So God started giving them very specific examples of what love looks like in real life. He didn't just say "be nice to each other." He gave them detailed instructions about fairness, honesty, justice, and how to handle conflict when people did things wrong.

Imagine you're sitting around the campfire, listening to Moses speak God's words. The fire crackles as his voice carries across the camp, and everyone is listening carefully because these are the rules that will shape their new life together.

Moses begins: "When you harvest your crops, don't take every single thing for yourself. Leave some for people who don't have enough, the poor and the foreigners living among you. Share what God has given you."

"Don't steal from each other. Don't lie to each other. Don't cheat each other or break promises you make in God's name. Don't hold back someone's paycheck when you owe it to them."

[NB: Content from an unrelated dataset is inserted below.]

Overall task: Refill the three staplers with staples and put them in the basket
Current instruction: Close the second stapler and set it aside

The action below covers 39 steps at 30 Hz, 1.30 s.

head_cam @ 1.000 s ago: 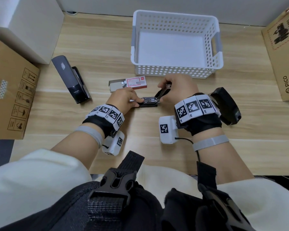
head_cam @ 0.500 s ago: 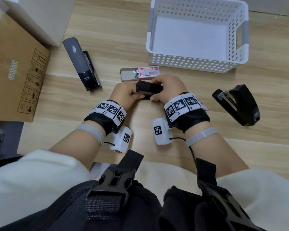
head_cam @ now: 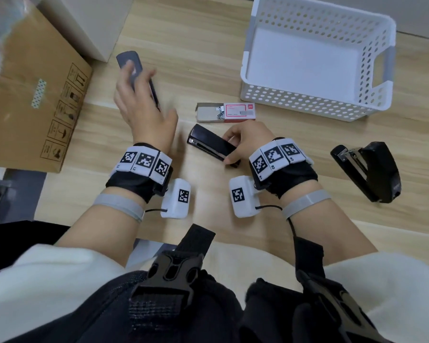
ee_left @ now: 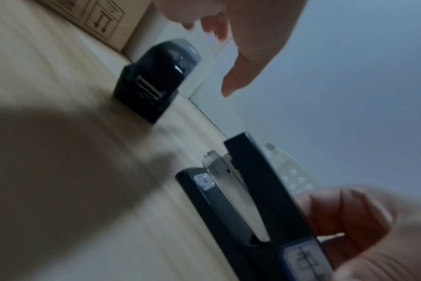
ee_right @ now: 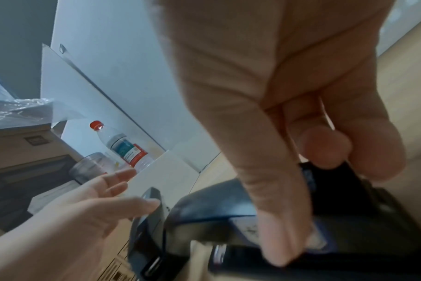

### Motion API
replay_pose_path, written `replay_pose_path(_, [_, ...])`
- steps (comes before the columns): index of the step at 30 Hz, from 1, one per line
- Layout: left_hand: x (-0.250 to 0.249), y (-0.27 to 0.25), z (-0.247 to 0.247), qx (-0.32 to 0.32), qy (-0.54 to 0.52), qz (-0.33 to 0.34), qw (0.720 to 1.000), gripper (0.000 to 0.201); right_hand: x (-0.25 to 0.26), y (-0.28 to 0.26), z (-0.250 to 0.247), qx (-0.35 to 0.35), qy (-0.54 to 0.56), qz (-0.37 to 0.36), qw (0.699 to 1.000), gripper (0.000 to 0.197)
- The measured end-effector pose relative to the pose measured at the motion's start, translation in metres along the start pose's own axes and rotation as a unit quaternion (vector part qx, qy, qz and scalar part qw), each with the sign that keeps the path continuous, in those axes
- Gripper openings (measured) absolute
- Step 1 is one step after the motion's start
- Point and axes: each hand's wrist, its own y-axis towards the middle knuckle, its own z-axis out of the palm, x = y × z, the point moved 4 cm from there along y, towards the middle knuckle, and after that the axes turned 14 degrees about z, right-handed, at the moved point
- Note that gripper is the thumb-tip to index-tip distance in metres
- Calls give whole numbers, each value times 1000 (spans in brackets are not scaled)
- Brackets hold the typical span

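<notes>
My right hand [head_cam: 235, 147] grips the rear end of a small black stapler [head_cam: 209, 144], which is closed and lies low over the table; its front shows in the left wrist view [ee_left: 250, 199]. My left hand [head_cam: 140, 95] is open with fingers spread over the long grey-black stapler [head_cam: 129, 63] at the far left; its fingers [ee_left: 243, 62] hover just above that stapler [ee_left: 156, 79] without holding it. A third, bulky black stapler [head_cam: 372, 172] lies at the right. The white perforated basket [head_cam: 315, 105] stands at the far right with nothing in it. The staple box [head_cam: 227, 112] lies open in front of it.
A cardboard box [head_cam: 35, 100] and a white box [head_cam: 92, 26] border the table on the left. A water bottle [ee_right: 125, 146] stands beyond them. Bare wooden tabletop [head_cam: 295, 149] lies between the small stapler and the bulky one.
The small stapler's lid was closed. My left hand then let go of it and moved left and away to the long grey stapler; the right hand holds the small stapler alone.
</notes>
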Motion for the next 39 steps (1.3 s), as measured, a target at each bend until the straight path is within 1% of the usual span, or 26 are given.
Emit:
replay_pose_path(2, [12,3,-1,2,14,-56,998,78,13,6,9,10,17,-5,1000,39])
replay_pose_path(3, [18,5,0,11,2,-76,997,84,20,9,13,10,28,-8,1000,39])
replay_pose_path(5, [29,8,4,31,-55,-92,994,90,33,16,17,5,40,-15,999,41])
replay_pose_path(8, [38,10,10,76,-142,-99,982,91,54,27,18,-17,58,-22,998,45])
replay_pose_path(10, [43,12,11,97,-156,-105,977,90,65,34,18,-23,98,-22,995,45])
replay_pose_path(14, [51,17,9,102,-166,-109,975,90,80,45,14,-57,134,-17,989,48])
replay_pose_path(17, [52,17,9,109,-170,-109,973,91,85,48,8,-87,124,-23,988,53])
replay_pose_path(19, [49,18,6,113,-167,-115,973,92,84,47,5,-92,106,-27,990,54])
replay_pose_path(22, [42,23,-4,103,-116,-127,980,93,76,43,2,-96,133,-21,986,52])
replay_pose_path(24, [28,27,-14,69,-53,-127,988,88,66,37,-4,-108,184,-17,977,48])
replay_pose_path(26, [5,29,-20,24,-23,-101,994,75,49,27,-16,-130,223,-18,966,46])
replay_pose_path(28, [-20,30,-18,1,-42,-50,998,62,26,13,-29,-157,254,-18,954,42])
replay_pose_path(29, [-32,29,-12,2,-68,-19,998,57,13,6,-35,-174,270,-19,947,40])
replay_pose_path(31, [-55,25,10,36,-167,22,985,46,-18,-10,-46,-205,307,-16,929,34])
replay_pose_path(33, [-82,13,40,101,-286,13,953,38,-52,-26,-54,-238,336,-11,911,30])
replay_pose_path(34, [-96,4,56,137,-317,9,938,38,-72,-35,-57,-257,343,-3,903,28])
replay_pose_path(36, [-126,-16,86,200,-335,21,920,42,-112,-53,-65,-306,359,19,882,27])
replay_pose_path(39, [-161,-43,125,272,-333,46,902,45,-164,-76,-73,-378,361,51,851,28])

The people nod, this makes sense. These are ways to treat people fairly and honestly. But then Moses continues with something that might have surprised them.

"Don't make fun of people who can't hear you, and don't put obstacles in front of people who can't see them. Don't be unfair in court just because someone is rich or poor, judge everyone honestly."

You can imagine some people thinking, "Okay, but what about when someone IS doing something wrong? What if they're hurting people or making bad choices? Are we supposed to just ignore it and pretend everything is fine?"

That's when Moses delivered the part that probably shocked everyone, because it was so different from what they expected.

Leviticus 19:17 (NIV)

17 Do not hate a fellow Israelite in your heart. Rebuke your neighbor frankly so you will not share in their guilt.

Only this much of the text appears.